● DESCRIPTION OF THE TASK
Repeat the records verbatim and leave the pictures out of your copy.

--- INPUT DATA Enclosed Below ---

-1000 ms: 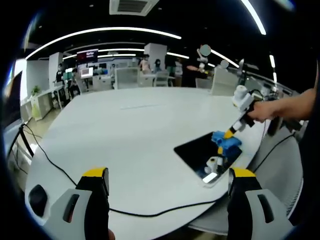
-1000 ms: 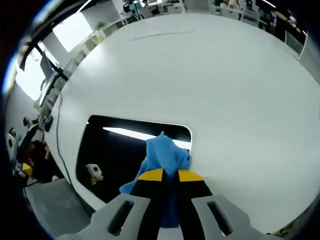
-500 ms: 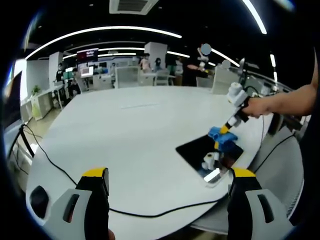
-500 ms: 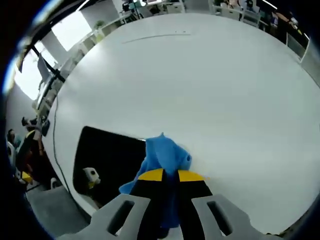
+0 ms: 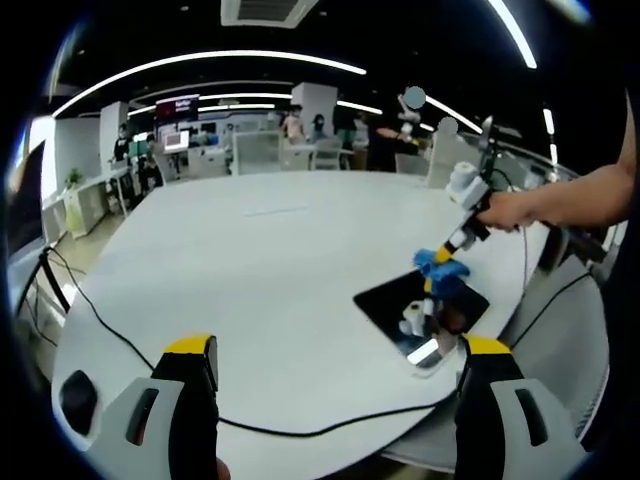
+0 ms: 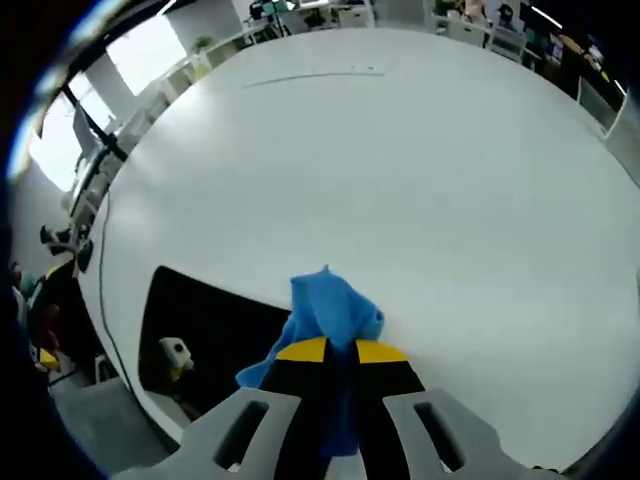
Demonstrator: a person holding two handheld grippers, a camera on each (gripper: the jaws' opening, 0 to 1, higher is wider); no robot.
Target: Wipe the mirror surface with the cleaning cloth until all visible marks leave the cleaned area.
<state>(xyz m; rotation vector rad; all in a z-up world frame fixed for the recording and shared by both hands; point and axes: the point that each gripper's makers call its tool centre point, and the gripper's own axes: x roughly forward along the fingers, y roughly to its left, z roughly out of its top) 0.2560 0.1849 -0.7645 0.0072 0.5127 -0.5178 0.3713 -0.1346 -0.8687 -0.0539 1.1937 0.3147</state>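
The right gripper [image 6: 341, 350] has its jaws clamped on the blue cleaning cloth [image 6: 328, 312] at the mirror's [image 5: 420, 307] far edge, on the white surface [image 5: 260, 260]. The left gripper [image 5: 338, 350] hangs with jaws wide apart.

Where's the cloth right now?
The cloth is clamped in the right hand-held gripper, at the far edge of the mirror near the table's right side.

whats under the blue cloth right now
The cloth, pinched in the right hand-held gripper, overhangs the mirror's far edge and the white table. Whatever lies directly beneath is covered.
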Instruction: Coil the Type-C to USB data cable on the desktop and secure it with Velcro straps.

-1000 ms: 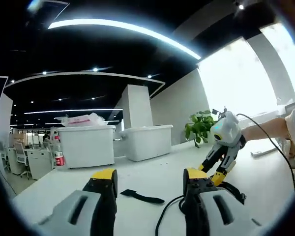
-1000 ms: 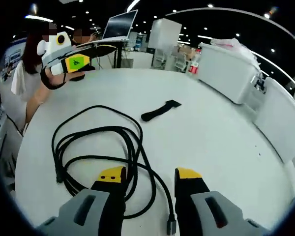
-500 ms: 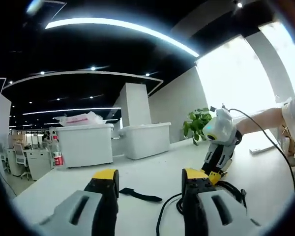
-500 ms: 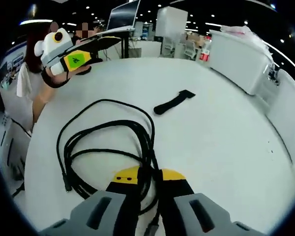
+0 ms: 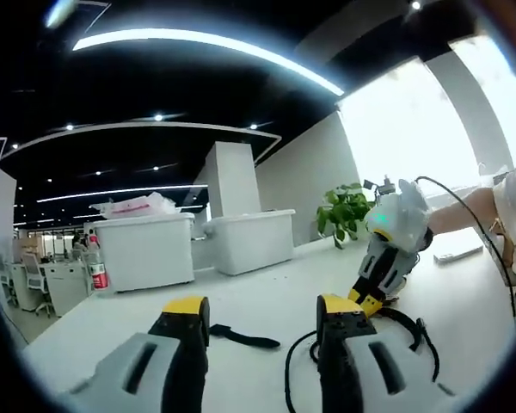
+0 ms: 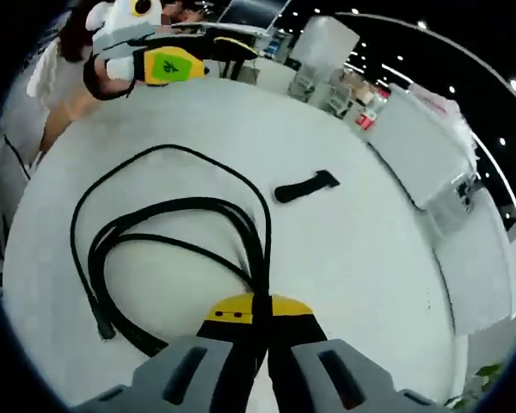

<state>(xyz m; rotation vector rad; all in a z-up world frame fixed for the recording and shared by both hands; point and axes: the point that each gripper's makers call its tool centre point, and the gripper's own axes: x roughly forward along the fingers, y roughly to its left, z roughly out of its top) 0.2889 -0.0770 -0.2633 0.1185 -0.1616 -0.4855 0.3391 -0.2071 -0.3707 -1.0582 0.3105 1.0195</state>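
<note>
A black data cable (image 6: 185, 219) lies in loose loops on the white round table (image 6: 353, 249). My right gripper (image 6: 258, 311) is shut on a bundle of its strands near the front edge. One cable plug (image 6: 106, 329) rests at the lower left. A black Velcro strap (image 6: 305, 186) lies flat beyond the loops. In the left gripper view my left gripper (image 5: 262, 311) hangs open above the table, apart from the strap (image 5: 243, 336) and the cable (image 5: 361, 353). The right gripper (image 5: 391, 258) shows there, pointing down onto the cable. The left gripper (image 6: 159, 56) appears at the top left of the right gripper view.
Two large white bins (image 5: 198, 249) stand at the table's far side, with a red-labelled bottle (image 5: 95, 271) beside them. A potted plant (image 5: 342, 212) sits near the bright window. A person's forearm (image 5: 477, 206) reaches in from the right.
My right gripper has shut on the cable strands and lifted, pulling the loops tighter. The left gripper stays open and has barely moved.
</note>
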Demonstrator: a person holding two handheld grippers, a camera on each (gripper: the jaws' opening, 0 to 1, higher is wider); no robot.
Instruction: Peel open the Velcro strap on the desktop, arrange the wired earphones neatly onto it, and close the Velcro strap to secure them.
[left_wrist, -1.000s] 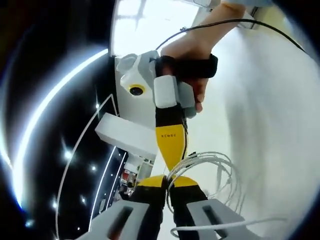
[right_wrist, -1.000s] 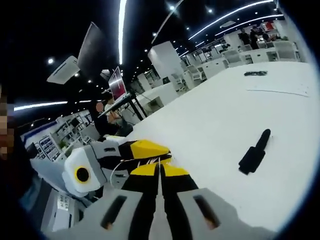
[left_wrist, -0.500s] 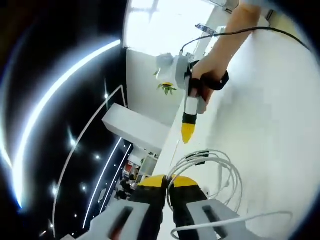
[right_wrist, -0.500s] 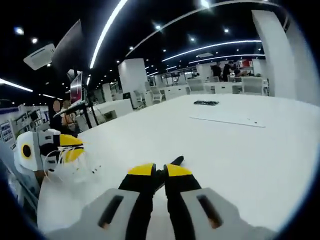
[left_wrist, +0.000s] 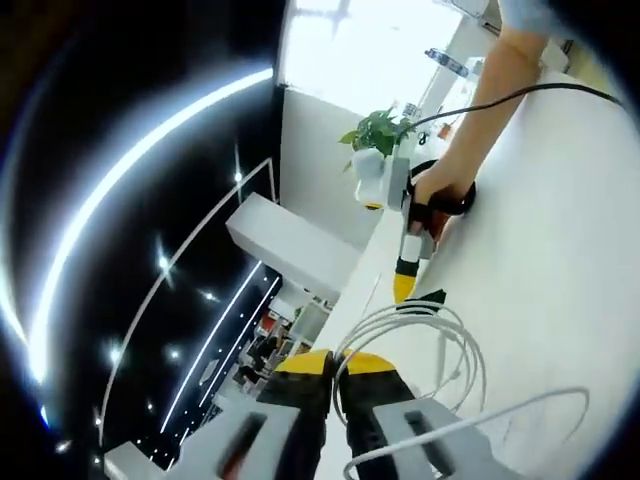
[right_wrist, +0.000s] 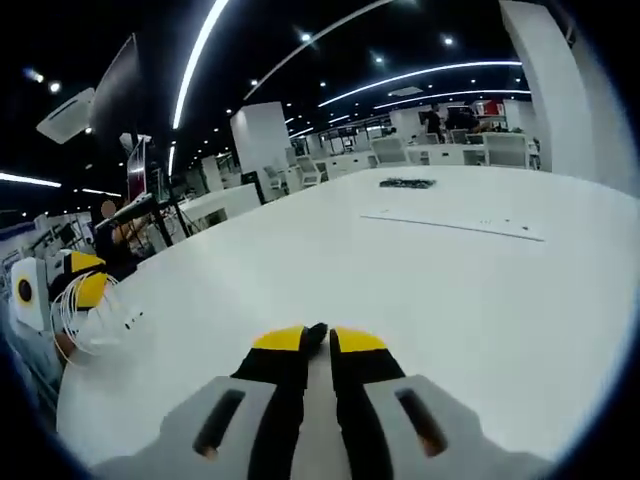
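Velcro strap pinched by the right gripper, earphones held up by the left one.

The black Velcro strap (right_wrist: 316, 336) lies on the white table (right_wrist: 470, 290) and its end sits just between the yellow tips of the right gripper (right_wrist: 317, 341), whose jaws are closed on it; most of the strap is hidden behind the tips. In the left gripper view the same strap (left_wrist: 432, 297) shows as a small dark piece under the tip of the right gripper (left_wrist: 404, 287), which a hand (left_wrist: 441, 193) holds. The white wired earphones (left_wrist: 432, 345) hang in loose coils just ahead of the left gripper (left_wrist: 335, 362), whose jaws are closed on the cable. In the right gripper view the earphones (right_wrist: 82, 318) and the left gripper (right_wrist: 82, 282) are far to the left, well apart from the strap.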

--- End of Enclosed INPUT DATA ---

● TASK OUTPUT
-1000 ms: 
-1000 ms: 
-500 ms: 
-500 ms: 
+0 ms: 
+0 ms: 
Demonstrator: a person holding two handheld grippers, a camera on each (gripper: the jaws' opening, 0 to 1, higher is wider); no robot.
Target: Wipe the mirror surface with the cleaning cloth until all visible marks leave the cleaned area.
<state>(xyz m; rotation vector rad; all in a z-up world frame fixed for the recording and shared by both hands; point and axes: the point that each gripper's makers call its tool centre point, and the gripper's own axes: x roughly forward along the fingers, y roughly to its left, z roughly out of its top) 0.2560 0.1849 -0.7645 0.0072 0.5127 -0.5178 0.3713 -0.1346 -0.8687 -0.0539 1.1937 0.3147</state>
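The right gripper [image 6: 341, 350] has its jaws clamped on the blue cleaning cloth [image 6: 328, 312] at the mirror's [image 5: 420, 307] far edge, on the white surface [image 5: 260, 260]. The left gripper [image 5: 338, 350] hangs with jaws wide apart.

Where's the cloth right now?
The cloth is clamped in the right hand-held gripper, at the far edge of the mirror near the table's right side.

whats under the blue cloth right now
The cloth, pinched in the right hand-held gripper, overhangs the mirror's far edge and the white table. Whatever lies directly beneath is covered.
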Instruction: Coil the Type-C to USB data cable on the desktop and secure it with Velcro straps.

-1000 ms: 
-1000 ms: 
-500 ms: 
-500 ms: 
+0 ms: 
+0 ms: 

<state>(xyz m; rotation vector rad; all in a z-up world frame fixed for the recording and shared by both hands; point and axes: the point that each gripper's makers call its tool centre point, and the gripper's own axes: x roughly forward along the fingers, y roughly to its left, z roughly out of its top) 0.2889 -0.0770 -0.2633 0.1185 -0.1616 -0.4855 0.3391 -0.2071 -0.3707 -1.0582 0.3105 1.0195</state>
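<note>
A black data cable (image 6: 185, 219) lies in loose loops on the white round table (image 6: 353, 249). My right gripper (image 6: 258, 311) is shut on a bundle of its strands near the front edge. One cable plug (image 6: 106, 329) rests at the lower left. A black Velcro strap (image 6: 305, 186) lies flat beyond the loops. In the left gripper view my left gripper (image 5: 262, 311) hangs open above the table, apart from the strap (image 5: 243, 336) and the cable (image 5: 361, 353). The right gripper (image 5: 391, 258) shows there, pointing down onto the cable. The left gripper (image 6: 159, 56) appears at the top left of the right gripper view.
Two large white bins (image 5: 198, 249) stand at the table's far side, with a red-labelled bottle (image 5: 95, 271) beside them. A potted plant (image 5: 342, 212) sits near the bright window. A person's forearm (image 5: 477, 206) reaches in from the right.
My right gripper has shut on the cable strands and lifted, pulling the loops tighter. The left gripper stays open and has barely moved.
</note>
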Demonstrator: a person holding two handheld grippers, a camera on each (gripper: the jaws' opening, 0 to 1, higher is wider); no robot.
Instruction: Peel open the Velcro strap on the desktop, arrange the wired earphones neatly onto it, and close the Velcro strap to secure them.
[left_wrist, -1.000s] 
[right_wrist, -1.000s] 
[left_wrist, -0.500s] 
[right_wrist, -0.500s] 
[left_wrist, +0.000s] 
[right_wrist, +0.000s] 
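Velcro strap pinched by the right gripper, earphones held up by the left one.

The black Velcro strap (right_wrist: 316, 336) lies on the white table (right_wrist: 470, 290) and its end sits just between the yellow tips of the right gripper (right_wrist: 317, 341), whose jaws are closed on it; most of the strap is hidden behind the tips. In the left gripper view the same strap (left_wrist: 432, 297) shows as a small dark piece under the tip of the right gripper (left_wrist: 404, 287), which a hand (left_wrist: 441, 193) holds. The white wired earphones (left_wrist: 432, 345) hang in loose coils just ahead of the left gripper (left_wrist: 335, 362), whose jaws are closed on the cable. In the right gripper view the earphones (right_wrist: 82, 318) and the left gripper (right_wrist: 82, 282) are far to the left, well apart from the strap.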

There is nothing more to the answer.